Although intravenous (iv) injection of
potassium cyanide (KCN) activates the arterial chemoreflex, it has been questioned whether cytotoxic
hypoxia reproduces a physiological stimulus such as hypoxic
hypoxia (low inspired O2 tension). Thus, the goal of the present study was to compare the cardiovascular responses elicited by
intravenous injection of KCN to those caused by hypoxic
hypoxia in awake rats before and after bilateral
ligature of carotid body arteries. We tested the hypothesis that hypoxic
hypoxia activates the cardiovascular chemoreflex just as KCN does, causing an increase in arterial pressure and
bradycardia. Intact adult Wistar rats received an
intravenous injection of KCN (160 microg/kg) and were exposed to hypoxic
hypoxia (7-5% O2 breathing) for 10-15 s at random while mean arterial pressure (MAP) and heart rate (HR) were measured. After the experiments, the animals were submitted to bilateral
ligature of carotid body arteries or
sham operation and the protocol was repeated on the subsequent day.
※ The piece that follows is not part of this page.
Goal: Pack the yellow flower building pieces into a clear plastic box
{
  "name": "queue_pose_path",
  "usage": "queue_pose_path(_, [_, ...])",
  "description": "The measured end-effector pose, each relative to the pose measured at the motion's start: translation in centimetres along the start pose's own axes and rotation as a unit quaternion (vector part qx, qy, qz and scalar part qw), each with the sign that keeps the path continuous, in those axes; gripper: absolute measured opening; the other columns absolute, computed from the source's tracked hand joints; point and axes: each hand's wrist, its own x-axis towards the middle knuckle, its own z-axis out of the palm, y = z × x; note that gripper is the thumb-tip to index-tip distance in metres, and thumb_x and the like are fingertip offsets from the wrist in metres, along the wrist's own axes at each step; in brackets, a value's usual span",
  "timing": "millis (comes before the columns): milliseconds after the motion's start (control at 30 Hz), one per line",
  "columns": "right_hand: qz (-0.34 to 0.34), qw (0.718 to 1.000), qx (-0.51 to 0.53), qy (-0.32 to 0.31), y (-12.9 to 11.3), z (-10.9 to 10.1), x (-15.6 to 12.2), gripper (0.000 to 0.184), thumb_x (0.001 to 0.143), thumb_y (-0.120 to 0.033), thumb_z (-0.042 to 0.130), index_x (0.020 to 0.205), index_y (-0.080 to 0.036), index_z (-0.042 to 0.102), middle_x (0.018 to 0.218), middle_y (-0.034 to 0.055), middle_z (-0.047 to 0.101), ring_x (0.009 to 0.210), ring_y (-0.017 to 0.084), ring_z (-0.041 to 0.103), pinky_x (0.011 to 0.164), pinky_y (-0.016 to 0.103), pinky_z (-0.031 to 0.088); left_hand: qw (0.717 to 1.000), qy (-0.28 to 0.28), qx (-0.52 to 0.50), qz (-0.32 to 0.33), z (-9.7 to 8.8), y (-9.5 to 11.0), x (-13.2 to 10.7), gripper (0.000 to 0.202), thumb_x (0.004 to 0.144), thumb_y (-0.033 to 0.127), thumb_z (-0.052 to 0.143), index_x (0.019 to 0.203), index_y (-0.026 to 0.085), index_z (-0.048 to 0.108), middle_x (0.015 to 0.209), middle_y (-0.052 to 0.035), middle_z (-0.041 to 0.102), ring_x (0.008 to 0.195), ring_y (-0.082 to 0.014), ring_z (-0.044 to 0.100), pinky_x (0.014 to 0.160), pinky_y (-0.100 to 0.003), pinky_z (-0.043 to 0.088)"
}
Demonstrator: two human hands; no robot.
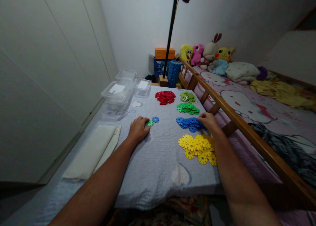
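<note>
My left hand (138,128) rests on the pale blue quilted cloth (158,166), fingers curled onto a green snowflake disc (149,123) joined to a blue disc (155,119). My right hand (209,121) reaches into the pile of blue discs (189,123), fingers bent down on them; what it holds is hidden. Nearer me lies a pile of yellow discs (197,148). Beyond are piles of green discs (188,108), lime discs (188,97) and red discs (165,97).
Clear plastic boxes (122,87) stand stacked at the far left of the cloth. A folded white cloth (92,152) lies left. A wooden bed rail (237,119) runs along the right, with plush toys (209,54) behind. A black pole (170,35) rises from a wooden block.
</note>
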Motion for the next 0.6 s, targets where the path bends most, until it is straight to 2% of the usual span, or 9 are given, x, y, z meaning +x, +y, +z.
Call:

Before surgery, all rats showed an abrupt rise in arterial pressure accompanied by a marked
bradycardia in response to KCN or hypoxic
hypoxia, with a very similar pattern. After surgery, these responses persisted only in the
sham-operated group and were totally abolished in the
ligature group. In conclusion, our data show that KCN is an appropriate stimulus to activate arterial chemoreflex because its cardiovascular responses are comparable to those induced by hypoxic
hypoxia. Thus, the use of KCN as a tool to evaluate different aspects of the complex pattern of cardiovascular, respiratory, and behavioural responses to chemoreflex activation seems to be physiologically acceptable.